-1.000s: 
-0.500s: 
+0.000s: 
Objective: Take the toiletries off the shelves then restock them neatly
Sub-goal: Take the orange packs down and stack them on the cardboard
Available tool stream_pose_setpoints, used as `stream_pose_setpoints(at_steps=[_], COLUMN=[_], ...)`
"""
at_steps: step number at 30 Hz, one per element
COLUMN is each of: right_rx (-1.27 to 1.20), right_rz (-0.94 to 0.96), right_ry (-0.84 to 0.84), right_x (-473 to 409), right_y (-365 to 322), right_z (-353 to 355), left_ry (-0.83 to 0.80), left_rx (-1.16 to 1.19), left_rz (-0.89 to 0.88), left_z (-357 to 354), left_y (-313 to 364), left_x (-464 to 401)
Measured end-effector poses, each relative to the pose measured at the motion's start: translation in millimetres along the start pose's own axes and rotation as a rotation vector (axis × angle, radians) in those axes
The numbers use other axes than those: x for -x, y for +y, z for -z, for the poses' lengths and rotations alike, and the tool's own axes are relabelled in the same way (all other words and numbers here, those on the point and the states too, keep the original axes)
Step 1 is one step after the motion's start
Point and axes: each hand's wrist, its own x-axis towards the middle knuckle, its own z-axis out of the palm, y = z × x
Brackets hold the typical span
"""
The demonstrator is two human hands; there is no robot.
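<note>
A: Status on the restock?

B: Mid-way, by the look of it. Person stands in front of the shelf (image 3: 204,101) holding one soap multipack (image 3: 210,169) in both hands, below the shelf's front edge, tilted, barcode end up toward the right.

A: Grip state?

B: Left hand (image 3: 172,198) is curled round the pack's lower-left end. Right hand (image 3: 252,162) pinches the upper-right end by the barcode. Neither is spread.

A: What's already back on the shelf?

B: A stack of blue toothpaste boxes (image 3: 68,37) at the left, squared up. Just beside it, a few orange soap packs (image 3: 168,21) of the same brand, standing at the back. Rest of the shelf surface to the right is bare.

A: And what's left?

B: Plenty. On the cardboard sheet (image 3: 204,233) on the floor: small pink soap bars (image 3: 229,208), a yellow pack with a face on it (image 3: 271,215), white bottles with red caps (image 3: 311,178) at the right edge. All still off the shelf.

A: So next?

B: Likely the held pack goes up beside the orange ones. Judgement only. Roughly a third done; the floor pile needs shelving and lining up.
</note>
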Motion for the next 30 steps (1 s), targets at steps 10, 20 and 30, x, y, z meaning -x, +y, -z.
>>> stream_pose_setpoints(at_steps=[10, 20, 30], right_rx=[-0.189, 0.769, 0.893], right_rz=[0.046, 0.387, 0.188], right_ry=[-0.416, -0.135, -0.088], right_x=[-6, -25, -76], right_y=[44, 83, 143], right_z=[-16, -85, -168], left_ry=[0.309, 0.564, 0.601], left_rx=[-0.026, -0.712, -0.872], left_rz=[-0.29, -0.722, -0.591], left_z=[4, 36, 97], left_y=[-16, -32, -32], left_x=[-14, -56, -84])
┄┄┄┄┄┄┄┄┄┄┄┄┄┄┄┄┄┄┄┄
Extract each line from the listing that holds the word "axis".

Measured end-effector poses, each relative to the pose measured at the motion's start: translation in millimetres along the start pose's own axes and rotation as a rotation vector (axis × angle, radians) in those axes
Point and axes: each hand's wrist, its own x-axis towards the middle knuckle, its own z-axis out of the palm, y = z × x

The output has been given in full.